-- Work request --
Some lines below hold "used". Pick them out and copy them.

(Recorded data)
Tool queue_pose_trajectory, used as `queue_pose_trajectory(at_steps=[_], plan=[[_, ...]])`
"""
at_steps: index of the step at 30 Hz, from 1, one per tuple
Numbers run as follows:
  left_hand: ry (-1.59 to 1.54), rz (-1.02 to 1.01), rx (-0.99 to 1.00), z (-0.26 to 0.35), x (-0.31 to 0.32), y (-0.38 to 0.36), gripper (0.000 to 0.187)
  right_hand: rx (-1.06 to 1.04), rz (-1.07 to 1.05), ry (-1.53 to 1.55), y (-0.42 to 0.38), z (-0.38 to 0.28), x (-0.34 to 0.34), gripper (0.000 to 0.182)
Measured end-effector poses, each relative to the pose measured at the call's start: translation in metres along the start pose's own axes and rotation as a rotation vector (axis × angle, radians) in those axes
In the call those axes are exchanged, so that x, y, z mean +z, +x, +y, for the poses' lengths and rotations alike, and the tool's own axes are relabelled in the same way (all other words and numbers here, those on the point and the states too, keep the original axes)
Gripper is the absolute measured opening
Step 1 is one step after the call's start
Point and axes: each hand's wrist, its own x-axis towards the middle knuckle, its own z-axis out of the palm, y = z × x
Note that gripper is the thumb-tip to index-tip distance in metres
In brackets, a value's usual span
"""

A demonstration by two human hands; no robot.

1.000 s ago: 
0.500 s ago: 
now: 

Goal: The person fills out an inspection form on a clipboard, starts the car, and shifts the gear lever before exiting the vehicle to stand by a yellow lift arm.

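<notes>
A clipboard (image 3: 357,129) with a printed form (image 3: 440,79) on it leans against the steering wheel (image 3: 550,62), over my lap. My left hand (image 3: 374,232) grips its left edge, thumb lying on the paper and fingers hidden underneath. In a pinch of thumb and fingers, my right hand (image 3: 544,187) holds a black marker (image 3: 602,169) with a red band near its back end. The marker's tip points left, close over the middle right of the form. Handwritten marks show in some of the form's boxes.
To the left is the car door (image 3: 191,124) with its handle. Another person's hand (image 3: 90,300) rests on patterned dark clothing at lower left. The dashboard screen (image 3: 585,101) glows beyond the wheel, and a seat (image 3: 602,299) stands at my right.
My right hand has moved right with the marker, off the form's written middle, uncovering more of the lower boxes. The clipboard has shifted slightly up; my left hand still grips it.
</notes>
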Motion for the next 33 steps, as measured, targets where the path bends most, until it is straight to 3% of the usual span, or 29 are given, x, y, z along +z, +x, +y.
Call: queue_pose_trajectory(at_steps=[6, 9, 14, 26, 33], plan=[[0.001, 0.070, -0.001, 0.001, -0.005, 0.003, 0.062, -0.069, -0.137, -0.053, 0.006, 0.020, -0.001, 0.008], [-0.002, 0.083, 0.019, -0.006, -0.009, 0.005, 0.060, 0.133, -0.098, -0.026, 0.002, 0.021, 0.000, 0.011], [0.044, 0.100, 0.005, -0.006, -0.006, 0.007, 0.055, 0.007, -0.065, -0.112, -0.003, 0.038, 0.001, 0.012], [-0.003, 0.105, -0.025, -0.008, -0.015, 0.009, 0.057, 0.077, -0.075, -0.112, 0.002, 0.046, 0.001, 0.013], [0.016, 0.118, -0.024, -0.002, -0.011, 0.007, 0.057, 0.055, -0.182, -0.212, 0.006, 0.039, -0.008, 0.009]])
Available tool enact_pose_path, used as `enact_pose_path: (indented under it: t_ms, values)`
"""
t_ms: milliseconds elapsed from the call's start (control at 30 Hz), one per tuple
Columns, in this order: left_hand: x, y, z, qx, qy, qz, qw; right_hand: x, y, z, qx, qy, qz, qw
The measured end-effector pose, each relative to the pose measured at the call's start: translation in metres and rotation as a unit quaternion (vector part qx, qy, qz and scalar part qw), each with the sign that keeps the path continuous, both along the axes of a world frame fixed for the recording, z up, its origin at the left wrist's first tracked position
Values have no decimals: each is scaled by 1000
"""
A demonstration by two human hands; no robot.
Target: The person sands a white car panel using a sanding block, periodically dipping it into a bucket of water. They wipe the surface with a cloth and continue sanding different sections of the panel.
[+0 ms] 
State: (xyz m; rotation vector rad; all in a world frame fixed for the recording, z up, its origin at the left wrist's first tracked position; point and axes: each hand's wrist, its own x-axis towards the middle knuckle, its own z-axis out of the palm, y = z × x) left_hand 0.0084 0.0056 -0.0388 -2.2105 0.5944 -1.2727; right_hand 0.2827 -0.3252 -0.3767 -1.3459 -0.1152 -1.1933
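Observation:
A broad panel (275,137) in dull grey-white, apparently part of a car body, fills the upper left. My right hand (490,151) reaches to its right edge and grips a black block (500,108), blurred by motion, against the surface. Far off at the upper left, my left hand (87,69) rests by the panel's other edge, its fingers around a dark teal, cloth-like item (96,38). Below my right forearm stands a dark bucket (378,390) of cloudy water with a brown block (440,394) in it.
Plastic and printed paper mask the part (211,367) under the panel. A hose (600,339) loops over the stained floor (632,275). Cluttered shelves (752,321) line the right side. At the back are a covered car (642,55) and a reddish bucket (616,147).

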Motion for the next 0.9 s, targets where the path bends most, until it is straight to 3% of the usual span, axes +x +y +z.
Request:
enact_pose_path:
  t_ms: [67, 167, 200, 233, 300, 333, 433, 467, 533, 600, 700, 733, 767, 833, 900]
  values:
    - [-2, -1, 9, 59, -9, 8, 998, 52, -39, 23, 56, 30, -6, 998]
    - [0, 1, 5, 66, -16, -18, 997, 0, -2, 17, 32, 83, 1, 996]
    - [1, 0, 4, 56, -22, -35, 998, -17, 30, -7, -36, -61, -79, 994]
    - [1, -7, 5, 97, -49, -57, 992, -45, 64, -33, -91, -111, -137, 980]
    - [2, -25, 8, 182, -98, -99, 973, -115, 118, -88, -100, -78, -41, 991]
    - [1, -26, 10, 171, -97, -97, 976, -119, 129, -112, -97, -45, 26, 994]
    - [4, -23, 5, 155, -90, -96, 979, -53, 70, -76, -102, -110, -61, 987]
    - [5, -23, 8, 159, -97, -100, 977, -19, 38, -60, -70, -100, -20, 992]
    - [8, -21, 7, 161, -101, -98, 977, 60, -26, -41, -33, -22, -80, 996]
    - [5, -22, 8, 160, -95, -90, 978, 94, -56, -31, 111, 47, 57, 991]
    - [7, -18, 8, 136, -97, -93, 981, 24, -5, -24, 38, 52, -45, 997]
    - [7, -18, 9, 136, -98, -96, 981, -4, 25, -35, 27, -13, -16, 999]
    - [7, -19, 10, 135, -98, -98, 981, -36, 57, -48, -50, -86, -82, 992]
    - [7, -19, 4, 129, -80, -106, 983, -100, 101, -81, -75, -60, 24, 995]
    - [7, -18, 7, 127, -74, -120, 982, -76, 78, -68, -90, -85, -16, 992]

-- Finished task --
Tool queue_pose_trajectory, used as `queue_pose_trajectory(at_steps=[_], plan=[[_, ...]])`
Available tool enact_pose_path, used as `enact_pose_path: (indented under it: t_ms, values)`

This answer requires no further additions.